Innymi słowy: czy można udzielić licencji mortis causa?

Pozdrawiam
DB

Robert Ratajczak 11 lipca, 2012 o 22:26

Darku,
uważam, że w takiej sytuacji zgoda jest skuteczna. O ile tylko wola twórcy jest wyrażona w sposób „dostateczny” w rozumieniu art 60 kc, o tyle jest ona skuteczna. Brak podstaw z których można wywieść wymogi co do formy takiego oświadczenia. Co więcej wyrażenie takiej woli w opisany powyżej sposób pozbawia spadkobierców prawa wniesienia skutecznego sprzeciwu w tym zakresie.
Pytanie czy zgoda o której piszesz dotyczyła pierwszej publikacji ?

dr Dariusz Bucior | Umowa-agencyjna.pl 16 lipca, 2012 o 10:02

Tak – zgoda dotyczyła pierwszej publikacji.

Pamiętam, że wtedy ktoś zgłosił wątpliwości co do tego, czy taka licencja mortis causa nie narusza zasady, że nieważne co do zasady są umowy o spadek po osobie żyjącej.
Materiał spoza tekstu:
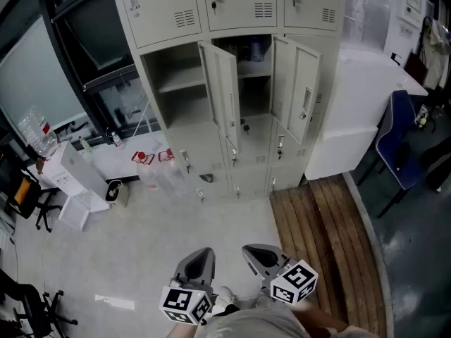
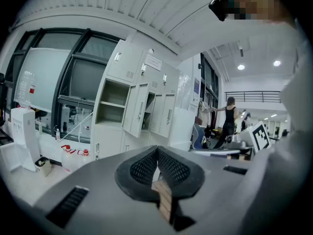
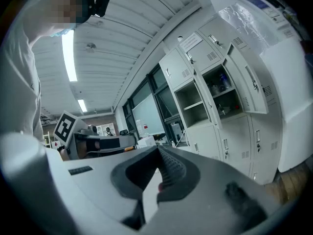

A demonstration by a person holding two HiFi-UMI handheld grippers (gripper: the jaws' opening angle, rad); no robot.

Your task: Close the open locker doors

Wątpliwość ta opierała się na założeniu, że w ten sposób autor rozporządza prawami majątkowymi na wypadek śmierci, a to można zrobić tylko w testamencie.

Na marginesie: czcionka Googla w sidebarze nie wyświetla prawidłowo polskich znaków – trzeba wybrać wersję czcionki „Latin Extended” i powinno działać 🙂

Robert Ratajczak 17 lipca, 2012 o 21:53

Darku,
myślę, że do obrony jest pogląd że taka licencja jest ważna. Dużo zależałoby również od brzmienia owego oświadczenia.
Dziękuję za zwrócenie uwagi na sidebar, problem już naprawiony 🙂

Wojciech Rudzki | ZbycieSpadku.pl 19 stycznia, 2014 o 15:39

Z mojego doświadczenia wynika, że prawa autorskie relatywnie rzadko wchodzą w skład spadku. Natomiast gdy już wejdą, to robi się z tego duży problem – zazwyczaj mają dużą wartość majątkową lub sentymentalną. Wkrótce na swoim blogu http://www.zbyciespadku.pl postaram się napisać artykuł na ten temat.

Bartek 18 lutego, 2015 o 15:18

I tu mam ważne pytanie czy nabyte / odziedziczone prawa autorskie wygasają po 70 latach od śmierci twórcy utworu ?

Grażyna Kubiś 29 kwietnia, 2016 o 05:35

Co zrobić w sytuacji kiedy autor zmarł nie pozostawiając żadnego zapisu dot. praw autorskich do swoich artykułów, a żyje jego syn? Jakie wtedy obowiązują procedury?